Son olarak, görüntü yakalamanın ilk gününde hacmine göre küresel hacimdeki değişimi hesaplayın. Küresel oluşum için hücre yoğunluğunun optimizasyonu sırasında, 12. Böylece, 3.000 hücre yoğunluğu sferoidi daha fazla deney için uyarlanmıştır.
Birlikte kült olan tümör ve fibroblast hücre çizgilerinden kaynaklanan proliferatif etkinin uzunlamasına değerlendirilmesi, dördüncü günden itibaren heterotipik sferoidlerin homotipik sferoidlere kıyasla ideal yuvarlak benzeri bir şekilde büyüdüğünü göstermiştir.

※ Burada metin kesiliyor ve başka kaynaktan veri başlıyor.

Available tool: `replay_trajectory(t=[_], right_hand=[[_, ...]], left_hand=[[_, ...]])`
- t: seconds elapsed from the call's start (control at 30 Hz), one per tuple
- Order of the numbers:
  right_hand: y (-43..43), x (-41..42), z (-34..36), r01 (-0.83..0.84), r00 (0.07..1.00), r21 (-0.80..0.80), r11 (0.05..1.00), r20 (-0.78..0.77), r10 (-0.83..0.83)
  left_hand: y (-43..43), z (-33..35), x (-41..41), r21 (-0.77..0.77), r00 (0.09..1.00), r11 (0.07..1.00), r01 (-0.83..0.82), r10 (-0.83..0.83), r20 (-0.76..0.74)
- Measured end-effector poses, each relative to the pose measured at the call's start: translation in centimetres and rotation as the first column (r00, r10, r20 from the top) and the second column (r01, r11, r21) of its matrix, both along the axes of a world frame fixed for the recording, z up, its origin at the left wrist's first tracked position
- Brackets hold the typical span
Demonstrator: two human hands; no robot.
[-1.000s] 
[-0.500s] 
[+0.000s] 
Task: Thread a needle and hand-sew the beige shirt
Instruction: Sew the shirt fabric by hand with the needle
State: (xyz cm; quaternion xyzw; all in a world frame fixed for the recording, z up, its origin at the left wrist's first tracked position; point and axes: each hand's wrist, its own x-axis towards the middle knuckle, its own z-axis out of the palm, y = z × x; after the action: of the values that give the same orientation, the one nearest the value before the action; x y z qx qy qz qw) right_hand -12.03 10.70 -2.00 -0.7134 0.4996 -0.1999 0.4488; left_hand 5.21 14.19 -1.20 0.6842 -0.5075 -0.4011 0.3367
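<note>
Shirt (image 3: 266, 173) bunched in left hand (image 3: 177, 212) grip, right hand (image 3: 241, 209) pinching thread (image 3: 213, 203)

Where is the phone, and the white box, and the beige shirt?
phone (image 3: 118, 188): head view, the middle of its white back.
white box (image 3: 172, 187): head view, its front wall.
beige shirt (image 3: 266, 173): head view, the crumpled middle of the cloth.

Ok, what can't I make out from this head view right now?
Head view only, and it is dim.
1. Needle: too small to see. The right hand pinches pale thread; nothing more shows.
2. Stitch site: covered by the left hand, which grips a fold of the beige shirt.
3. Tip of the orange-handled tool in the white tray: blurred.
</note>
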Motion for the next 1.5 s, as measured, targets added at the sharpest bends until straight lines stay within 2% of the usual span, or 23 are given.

Heterotipik küreseller başlangıçta dördüncü günden yedinci güne kadar hızlı bir büyüme evresi ve ardından sekizinci günde daha yavaş bir evre gösterdi. Küresel hacim daha sonra dokuz ve 10 gün içinde azaldı, muhtemelen besinlerin tükenmesini veya hipoksik bir çekirdek ve hücre ölümünü yansıttı.

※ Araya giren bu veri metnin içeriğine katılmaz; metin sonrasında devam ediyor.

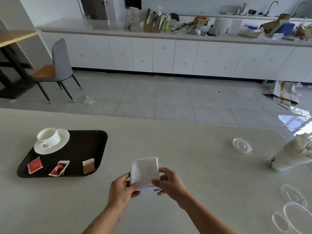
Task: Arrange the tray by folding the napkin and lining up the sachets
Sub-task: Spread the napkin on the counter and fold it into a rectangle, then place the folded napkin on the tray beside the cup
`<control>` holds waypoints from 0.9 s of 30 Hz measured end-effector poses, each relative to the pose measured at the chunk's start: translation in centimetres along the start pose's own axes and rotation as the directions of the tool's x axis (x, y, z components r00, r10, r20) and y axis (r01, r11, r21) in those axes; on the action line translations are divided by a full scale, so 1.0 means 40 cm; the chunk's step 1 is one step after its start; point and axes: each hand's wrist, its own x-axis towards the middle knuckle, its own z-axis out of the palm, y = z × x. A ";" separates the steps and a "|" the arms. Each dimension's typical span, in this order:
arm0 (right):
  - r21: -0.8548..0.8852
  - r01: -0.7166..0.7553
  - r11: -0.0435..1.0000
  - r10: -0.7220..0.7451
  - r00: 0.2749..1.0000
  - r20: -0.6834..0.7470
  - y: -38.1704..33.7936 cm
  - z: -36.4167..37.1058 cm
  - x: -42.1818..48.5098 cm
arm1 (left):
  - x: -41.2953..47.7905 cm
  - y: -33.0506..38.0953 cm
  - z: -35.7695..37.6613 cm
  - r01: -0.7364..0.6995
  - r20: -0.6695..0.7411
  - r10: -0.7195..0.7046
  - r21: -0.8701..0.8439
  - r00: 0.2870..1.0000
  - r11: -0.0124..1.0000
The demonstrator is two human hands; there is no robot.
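A white napkin (pixel 144 169), folded into a square, is held just above the table in front of me. My left hand (pixel 121 190) pinches its near left corner and my right hand (pixel 170 182) grips its near right edge. To the left lies a black tray (pixel 87 146). Along the tray's near side lie a red sachet (pixel 35 165), a torn red sachet (pixel 59 168) tilted on its side, and a brown sachet (pixel 89 166), unevenly spaced. A white cup (pixel 49 136) on a saucer (pixel 65 141) sits at the tray's far left.
At the table's right edge stands a stack of paper cups (pixel 287 157) stuffed with tissue. A clear plastic lid (pixel 242 145) lies beside it, and more clear lids (pixel 293 215) lie near right. Beyond the table are a grey chair (pixel 59 65) and a cluttered counter.
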 end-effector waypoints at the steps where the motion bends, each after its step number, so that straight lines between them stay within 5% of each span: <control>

Buna karşılık, homotipik küreseller beşinci güne kadar nispeten statik bir büyüme eğrisi sergilediler ve ardından altıncı günden itibaren büyüme eğrilerinde kademeli bir artış oldu. Heterotipik sferoidlerin daha yüksek büyüme hızı, tümör ve fibroblastlar arasındaki doğrudan temasın tümör sferoidlerinin boyutunu artırdığını göstermektedir. Taze medyada üç günlük homotipik Hep3B sferoidler yetiştirildiğinde, hücreler üç gün sonra mükemmel yuvarlatılmış küreseller oluşturdu ve yedinci güne kadar çoğalma devam etti.

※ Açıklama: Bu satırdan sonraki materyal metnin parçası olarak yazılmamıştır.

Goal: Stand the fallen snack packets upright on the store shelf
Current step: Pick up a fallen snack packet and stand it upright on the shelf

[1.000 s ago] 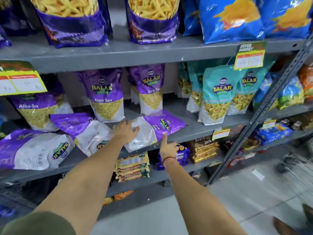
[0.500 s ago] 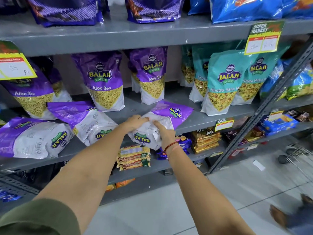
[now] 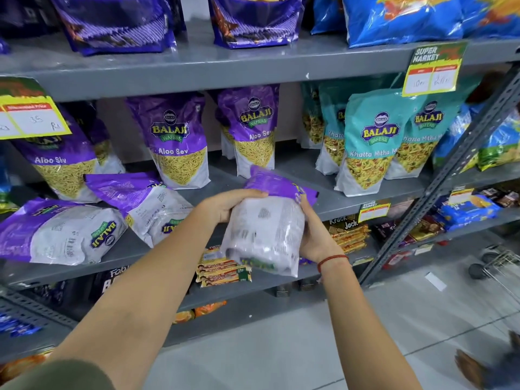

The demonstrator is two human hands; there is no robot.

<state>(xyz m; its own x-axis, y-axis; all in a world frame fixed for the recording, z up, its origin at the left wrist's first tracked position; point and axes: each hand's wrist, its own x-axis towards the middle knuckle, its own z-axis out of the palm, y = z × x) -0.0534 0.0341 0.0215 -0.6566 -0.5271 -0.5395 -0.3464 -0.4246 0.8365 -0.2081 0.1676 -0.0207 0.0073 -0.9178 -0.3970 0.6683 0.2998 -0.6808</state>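
Purple packet (image 3: pixel 264 229) held clear of the shelf (image 3: pixel 351 204) front edge, gripped by both hands: left hand (image 3: pixel 225 206) clasping its upper side, right hand (image 3: pixel 315 237) its right side. Two purple packets (image 3: pixel 64 235) lie fallen leftward; three stand upright behind.

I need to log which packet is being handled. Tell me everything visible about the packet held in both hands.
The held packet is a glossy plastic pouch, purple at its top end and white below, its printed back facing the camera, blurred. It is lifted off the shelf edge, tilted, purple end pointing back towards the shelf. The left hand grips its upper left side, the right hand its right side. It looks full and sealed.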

LX2 şartlandırılmış medyada sferoidler korunduğunda büyüme hızı artmış, bu da tümör sferoidlerinin fibroblast güdümlü çoğalmasını düşündürmektedir. Küresel oluşum için uygun nemli durumu korumak için steril BBS'nin bulaşıkların dibine ekli olduğundan emin olmak çok önemlidir. Ayrıca, sferoidlerin ve damlacıkların bozulmaması için kapağı ters çevirirken dikkatli olun.
3D tümör sferoidleri sabitlenebilir veya dondurulabilir ve immünokimya veya immünofluoresans gibi gelecekteki uygulamalar için saklanabilir ve transkriptomik analiz için RNA ekstraksiyonu yapılabilir. Önceden etiketlenmiş hücrelere sahip heterotipik küreseller, tümör mikroçevresi içindeki hücre-hücre etkileşimleri hakkında fikir vermek için görüntülenebilir ve izlenebilir.